**Requirement:** Every line below from the one with "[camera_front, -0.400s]" through the one with "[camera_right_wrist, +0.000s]" should be retyped exactly, both ends included; no other lines and no pictures.

**Data under study:**
::::
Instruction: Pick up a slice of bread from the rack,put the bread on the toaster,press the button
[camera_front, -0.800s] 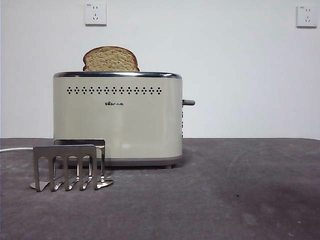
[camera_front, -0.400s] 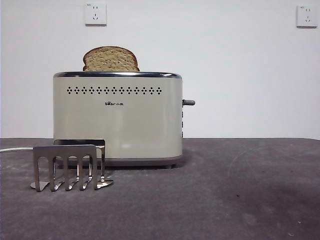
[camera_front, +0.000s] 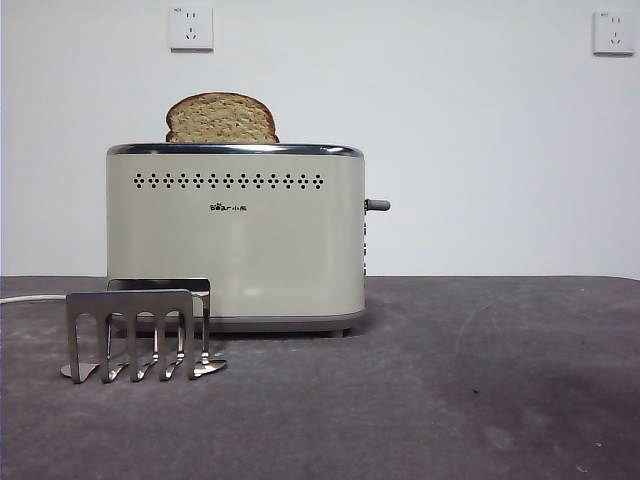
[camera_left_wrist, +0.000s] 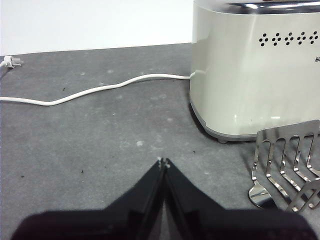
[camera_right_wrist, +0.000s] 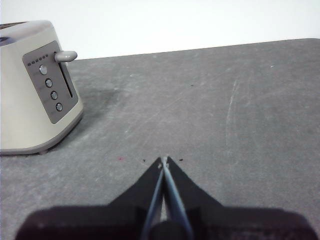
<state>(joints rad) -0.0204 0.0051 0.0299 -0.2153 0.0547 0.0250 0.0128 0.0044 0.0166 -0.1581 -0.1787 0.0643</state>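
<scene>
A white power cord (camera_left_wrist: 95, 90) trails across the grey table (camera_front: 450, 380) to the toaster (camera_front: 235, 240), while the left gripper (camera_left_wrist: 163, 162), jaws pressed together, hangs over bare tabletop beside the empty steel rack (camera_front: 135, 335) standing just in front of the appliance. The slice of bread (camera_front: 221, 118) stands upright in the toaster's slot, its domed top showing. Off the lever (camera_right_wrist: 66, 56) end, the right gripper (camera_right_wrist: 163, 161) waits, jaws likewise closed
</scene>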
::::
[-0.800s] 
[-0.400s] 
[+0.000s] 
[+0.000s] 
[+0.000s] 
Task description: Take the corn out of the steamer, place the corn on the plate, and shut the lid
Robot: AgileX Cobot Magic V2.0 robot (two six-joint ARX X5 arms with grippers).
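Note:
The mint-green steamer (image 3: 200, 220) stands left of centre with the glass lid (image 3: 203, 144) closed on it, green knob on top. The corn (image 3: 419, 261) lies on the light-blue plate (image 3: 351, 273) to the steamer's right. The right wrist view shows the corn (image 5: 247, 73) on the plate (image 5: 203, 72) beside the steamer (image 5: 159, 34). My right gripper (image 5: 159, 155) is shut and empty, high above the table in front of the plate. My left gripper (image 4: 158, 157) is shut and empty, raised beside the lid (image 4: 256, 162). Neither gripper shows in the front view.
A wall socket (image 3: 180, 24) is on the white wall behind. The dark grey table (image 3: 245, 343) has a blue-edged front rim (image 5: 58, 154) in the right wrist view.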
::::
**Solution to this exercise:**
[camera_front, -0.400s] 
[camera_front, +0.000s] 
[camera_left_wrist, +0.000s] 
[camera_right_wrist, +0.000s] 

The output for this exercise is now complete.